Data records:
_____
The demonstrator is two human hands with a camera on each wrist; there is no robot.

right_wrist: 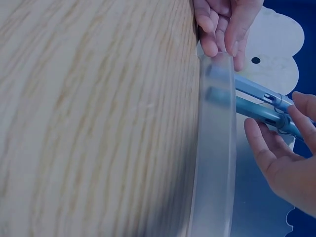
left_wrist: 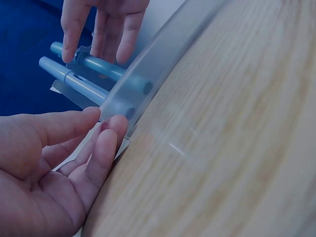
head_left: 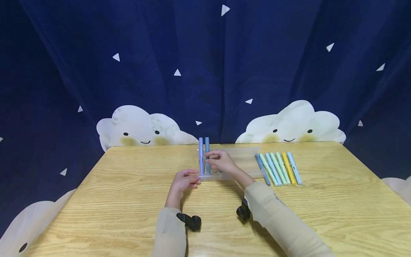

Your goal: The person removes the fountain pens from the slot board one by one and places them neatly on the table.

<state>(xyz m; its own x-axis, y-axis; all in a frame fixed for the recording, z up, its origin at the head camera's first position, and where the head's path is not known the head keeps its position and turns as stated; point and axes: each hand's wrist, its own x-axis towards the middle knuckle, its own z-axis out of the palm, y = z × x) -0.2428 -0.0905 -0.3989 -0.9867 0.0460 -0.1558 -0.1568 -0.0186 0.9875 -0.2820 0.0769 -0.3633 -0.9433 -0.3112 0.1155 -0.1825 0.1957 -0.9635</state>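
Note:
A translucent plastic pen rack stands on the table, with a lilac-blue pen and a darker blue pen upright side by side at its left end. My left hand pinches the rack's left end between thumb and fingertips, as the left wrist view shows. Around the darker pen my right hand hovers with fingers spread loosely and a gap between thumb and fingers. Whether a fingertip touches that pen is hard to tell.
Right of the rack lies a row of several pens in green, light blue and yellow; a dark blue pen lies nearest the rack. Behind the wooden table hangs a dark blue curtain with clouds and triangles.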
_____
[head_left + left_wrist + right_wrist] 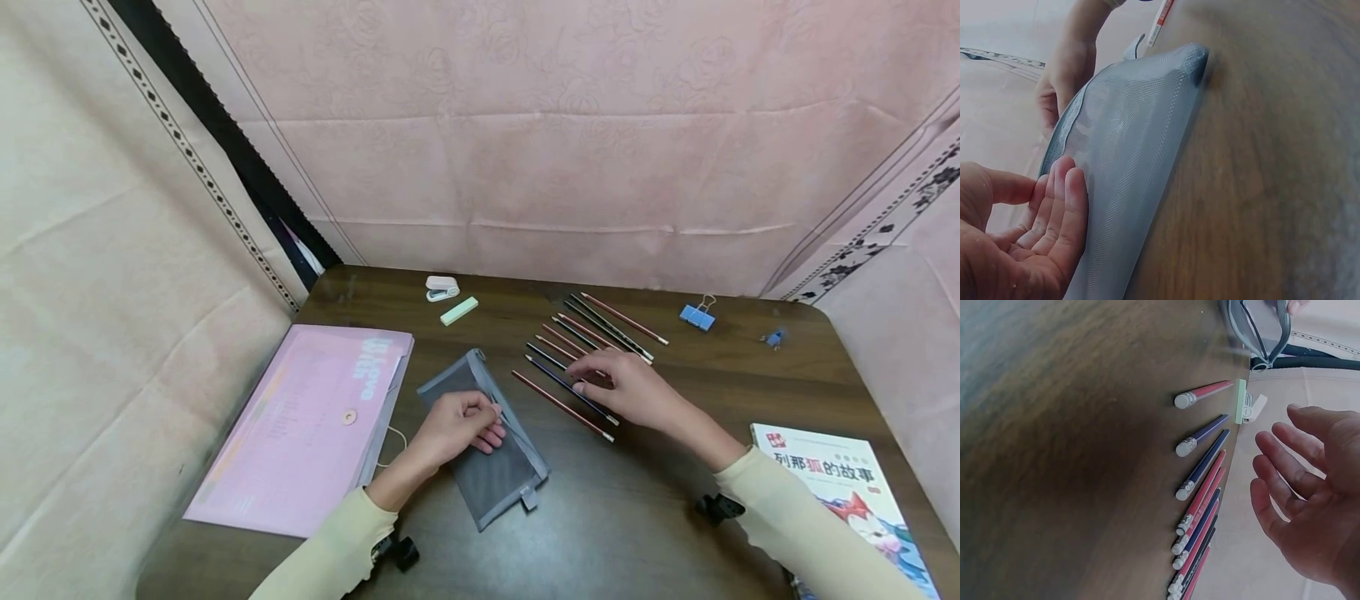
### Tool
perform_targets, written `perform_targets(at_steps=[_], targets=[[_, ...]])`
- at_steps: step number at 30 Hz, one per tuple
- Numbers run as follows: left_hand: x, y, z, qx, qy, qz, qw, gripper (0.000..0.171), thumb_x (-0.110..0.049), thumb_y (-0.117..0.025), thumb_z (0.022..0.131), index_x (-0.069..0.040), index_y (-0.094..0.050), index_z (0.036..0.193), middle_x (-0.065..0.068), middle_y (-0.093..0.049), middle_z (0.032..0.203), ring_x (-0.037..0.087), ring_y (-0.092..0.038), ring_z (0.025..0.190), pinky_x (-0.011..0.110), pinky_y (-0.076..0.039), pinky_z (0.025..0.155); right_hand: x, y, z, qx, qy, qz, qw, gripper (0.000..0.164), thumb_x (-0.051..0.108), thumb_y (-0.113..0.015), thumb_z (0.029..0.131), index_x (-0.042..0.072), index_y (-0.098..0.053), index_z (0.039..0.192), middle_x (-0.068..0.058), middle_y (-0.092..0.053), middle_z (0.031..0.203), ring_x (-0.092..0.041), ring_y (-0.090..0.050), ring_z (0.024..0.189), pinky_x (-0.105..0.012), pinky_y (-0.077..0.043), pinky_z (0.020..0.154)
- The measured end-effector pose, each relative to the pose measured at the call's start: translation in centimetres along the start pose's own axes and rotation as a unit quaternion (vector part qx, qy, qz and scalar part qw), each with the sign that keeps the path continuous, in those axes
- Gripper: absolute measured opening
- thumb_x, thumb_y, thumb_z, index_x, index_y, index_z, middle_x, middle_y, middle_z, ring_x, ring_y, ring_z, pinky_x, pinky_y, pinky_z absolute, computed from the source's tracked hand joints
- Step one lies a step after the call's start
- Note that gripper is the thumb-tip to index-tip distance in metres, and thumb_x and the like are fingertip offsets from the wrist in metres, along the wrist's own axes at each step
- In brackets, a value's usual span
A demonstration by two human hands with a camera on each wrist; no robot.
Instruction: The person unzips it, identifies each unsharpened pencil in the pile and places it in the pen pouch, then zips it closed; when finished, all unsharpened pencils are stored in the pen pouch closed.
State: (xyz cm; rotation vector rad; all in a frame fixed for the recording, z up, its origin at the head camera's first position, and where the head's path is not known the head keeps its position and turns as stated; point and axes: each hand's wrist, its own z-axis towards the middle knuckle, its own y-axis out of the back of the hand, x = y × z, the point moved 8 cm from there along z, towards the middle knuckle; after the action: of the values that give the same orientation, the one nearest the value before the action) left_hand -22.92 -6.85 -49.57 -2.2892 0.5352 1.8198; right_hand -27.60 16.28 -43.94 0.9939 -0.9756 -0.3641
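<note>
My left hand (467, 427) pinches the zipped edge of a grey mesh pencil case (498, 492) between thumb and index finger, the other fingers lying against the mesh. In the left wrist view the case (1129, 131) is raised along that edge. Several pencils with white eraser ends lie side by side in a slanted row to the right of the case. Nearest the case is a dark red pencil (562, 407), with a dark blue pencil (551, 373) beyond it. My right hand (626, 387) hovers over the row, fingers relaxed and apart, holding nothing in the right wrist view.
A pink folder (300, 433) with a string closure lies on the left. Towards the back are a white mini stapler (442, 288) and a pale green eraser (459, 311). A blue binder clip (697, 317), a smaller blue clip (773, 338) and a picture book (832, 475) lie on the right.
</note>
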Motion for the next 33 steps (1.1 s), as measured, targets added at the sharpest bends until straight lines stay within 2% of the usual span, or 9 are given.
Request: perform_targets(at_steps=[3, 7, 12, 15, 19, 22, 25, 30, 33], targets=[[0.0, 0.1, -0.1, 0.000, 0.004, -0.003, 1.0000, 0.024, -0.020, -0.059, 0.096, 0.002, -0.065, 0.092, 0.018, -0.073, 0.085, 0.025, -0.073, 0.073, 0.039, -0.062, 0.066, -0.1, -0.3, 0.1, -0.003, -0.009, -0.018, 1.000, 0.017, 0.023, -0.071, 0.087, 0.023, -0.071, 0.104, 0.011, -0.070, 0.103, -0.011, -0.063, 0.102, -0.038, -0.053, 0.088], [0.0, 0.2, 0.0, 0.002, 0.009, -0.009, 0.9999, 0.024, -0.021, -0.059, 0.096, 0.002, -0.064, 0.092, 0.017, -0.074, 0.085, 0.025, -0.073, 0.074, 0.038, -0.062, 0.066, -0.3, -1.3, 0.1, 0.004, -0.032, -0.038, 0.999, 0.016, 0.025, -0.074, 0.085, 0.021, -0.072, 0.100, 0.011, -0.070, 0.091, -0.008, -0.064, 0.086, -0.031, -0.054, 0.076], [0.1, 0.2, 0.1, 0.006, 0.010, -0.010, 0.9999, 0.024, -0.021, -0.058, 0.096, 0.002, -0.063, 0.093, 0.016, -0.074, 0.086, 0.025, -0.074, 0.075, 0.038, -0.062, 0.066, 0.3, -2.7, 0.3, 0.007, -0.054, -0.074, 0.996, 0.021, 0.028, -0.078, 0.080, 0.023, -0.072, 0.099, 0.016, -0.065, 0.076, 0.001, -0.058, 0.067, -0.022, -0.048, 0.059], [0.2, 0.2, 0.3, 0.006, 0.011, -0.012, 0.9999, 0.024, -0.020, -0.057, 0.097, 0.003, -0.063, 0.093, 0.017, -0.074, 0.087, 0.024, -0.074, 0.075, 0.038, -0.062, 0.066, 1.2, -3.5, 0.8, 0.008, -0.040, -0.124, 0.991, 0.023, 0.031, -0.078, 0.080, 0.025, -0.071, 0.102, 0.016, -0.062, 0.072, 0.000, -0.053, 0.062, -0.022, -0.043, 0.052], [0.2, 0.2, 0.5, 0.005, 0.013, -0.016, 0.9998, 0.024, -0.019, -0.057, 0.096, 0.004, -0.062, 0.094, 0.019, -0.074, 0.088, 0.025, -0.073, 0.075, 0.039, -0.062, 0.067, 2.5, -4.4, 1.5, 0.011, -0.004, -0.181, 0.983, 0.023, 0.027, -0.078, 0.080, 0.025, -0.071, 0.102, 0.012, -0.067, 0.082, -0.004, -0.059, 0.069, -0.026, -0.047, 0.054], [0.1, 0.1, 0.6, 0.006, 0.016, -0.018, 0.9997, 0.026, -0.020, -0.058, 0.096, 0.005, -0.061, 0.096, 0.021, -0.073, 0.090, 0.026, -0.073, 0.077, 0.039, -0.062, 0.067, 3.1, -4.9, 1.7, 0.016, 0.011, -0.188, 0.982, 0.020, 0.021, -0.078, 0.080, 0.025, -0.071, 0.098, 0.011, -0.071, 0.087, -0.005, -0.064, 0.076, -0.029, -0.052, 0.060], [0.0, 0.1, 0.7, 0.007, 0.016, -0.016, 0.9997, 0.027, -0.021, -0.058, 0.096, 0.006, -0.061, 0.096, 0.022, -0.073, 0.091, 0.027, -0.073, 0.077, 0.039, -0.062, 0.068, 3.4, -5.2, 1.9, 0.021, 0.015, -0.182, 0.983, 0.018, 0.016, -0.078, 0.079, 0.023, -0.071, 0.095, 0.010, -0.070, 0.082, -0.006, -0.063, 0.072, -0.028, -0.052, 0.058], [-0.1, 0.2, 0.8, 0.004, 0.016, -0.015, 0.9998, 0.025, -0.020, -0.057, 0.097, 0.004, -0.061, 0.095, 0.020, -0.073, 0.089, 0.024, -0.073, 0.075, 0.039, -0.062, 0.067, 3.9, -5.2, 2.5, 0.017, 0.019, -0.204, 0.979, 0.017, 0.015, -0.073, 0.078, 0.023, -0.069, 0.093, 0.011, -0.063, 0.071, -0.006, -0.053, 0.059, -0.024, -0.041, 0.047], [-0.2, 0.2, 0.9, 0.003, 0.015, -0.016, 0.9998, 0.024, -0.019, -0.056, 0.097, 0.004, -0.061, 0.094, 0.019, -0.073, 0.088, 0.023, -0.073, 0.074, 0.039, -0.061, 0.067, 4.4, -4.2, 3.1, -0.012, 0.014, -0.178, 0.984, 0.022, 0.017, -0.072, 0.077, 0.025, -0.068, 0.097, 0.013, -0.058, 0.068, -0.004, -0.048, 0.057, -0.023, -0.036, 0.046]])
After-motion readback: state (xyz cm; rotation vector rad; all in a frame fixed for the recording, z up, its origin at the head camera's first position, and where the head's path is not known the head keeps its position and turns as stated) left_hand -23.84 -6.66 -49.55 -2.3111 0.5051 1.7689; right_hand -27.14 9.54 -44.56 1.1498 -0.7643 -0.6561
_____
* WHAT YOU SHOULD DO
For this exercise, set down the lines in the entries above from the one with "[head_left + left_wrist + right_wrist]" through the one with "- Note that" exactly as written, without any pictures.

* RESULT OF THIS EXERCISE
[head_left + left_wrist + right_wrist] 
### Tool
perform_targets, written `perform_targets(at_steps=[_], targets=[[_, ...]])`
- at_steps: step number at 30 Hz, one per tuple
- Numbers run as follows: left_hand: x, y, z, qx, qy, qz, qw, gripper (0.000..0.171), thumb_x (-0.110..0.049), thumb_y (-0.117..0.025), thumb_z (0.022..0.131), index_x (-0.069..0.040), index_y (-0.094..0.050), index_z (0.036..0.193), middle_x (-0.065..0.068), middle_y (-0.093..0.049), middle_z (0.032..0.203), ring_x (-0.037..0.087), ring_y (-0.092..0.038), ring_z (0.025..0.190), pinky_x (-0.011..0.110), pinky_y (-0.076..0.039), pinky_z (0.025..0.155); right_hand: x, y, z, qx, qy, qz, qw, gripper (0.000..0.164), thumb_x (-0.051..0.108), thumb_y (-0.113..0.015), thumb_z (0.029..0.131), index_x (-0.042..0.072), index_y (-0.098..0.053), index_z (0.039..0.192), middle_x (-0.068..0.058), middle_y (-0.092..0.053), middle_z (0.031..0.203), ring_x (-0.092..0.041), ring_y (-0.090..0.050), ring_z (0.024..0.189), pinky_x (-0.105..0.012), pinky_y (-0.077..0.043), pinky_z (0.020..0.154)
- The measured end-effector pose, each relative to the pose measured at the call's start: translation in centimetres along the start pose's own axes and rotation as a unit quaternion (vector part qx, qy, qz and scalar part qw), each with the sign that keeps the path continuous, in those axes
- Gripper: absolute measured opening
- thumb_x, thumb_y, thumb_z, index_x, index_y, index_z, middle_x, middle_y, middle_z, ring_x, ring_y, ring_z, pinky_x, pinky_y, pinky_z absolute, computed from the source's tracked hand joints
- Step one lies a step after the call's start
- Note that gripper is the thumb-tip to index-tip distance in metres, and thumb_x and the like are fingertip offsets from the wrist in metres, along the wrist's own axes at each step

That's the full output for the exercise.